I don't think it's a matter of someone has always done it for me though. As I said, I have no issues with cleaning them once they are dead. I have done it quite a bit with all kinds of things (deer, fish, squirrel, turtle...) and consider myself fairly efficient and capable. I am really just wondering if maybe there are people who simply can't do the killing part or if there are people like me who do get past this. I actually catch and relocate rattlesnakes, black widows, scorpions. Maybe I just don't have what it takes to kill?

It seems like there are a few who understand and have, perhaps, struggled at least close to how much I am. That gives me some hope.

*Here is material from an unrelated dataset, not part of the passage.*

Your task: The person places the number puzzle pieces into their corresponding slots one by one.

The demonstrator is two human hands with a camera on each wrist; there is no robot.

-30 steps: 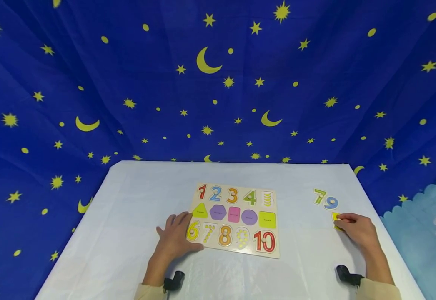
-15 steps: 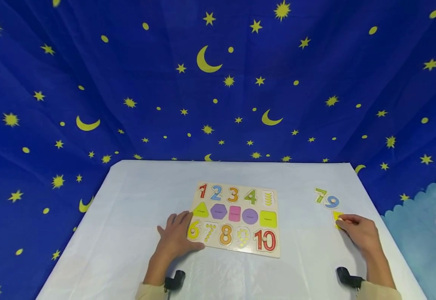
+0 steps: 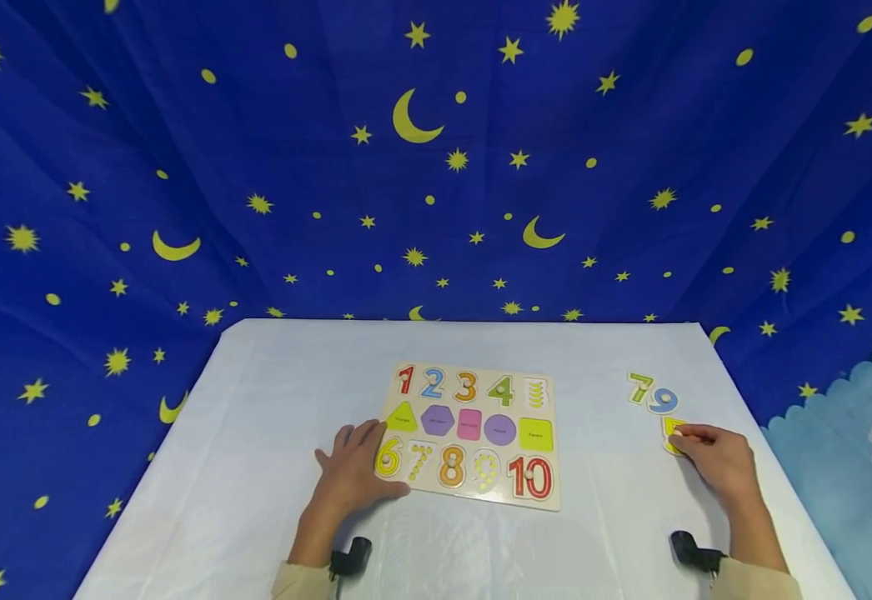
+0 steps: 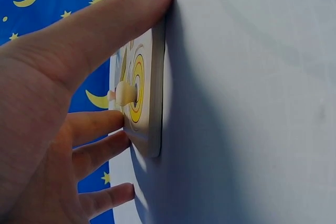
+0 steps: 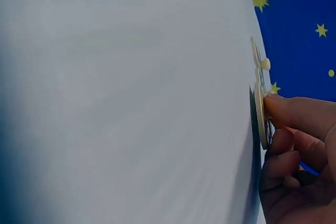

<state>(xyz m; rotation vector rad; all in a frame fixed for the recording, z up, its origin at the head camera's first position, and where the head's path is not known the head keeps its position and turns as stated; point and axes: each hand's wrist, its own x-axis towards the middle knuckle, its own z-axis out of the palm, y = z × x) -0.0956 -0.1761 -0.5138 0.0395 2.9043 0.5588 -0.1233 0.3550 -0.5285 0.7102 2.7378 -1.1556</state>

One thing I am NOT is a hypocrit so that thread I was directed to started me off feeling defensive. I like to take showers. I had a water pipe break recently and spent half a day repairing said pipe so my water works again. Somehow I still manage not to consider everyone who would have simply called a plumber a hypocrit. I have a friend who says anyone willing to kill an animal to eat has to have serious underlying evil. Yet she has no problem eating meat every single day. She is a hypocrit. I, desperately trying to get past my issues with this, am not!

I think chickencanoe is on to something. My cornish X free ranged with my layers. I didn't name them but still got very attached. I ended up keeping one roo I especially loved until he died at a bit over a year old and he ended up named Big Mean Meatie, though he didn't have a mean bone in his body. The rest were never called anything. I think I need to try having them fenced off separate from my layers.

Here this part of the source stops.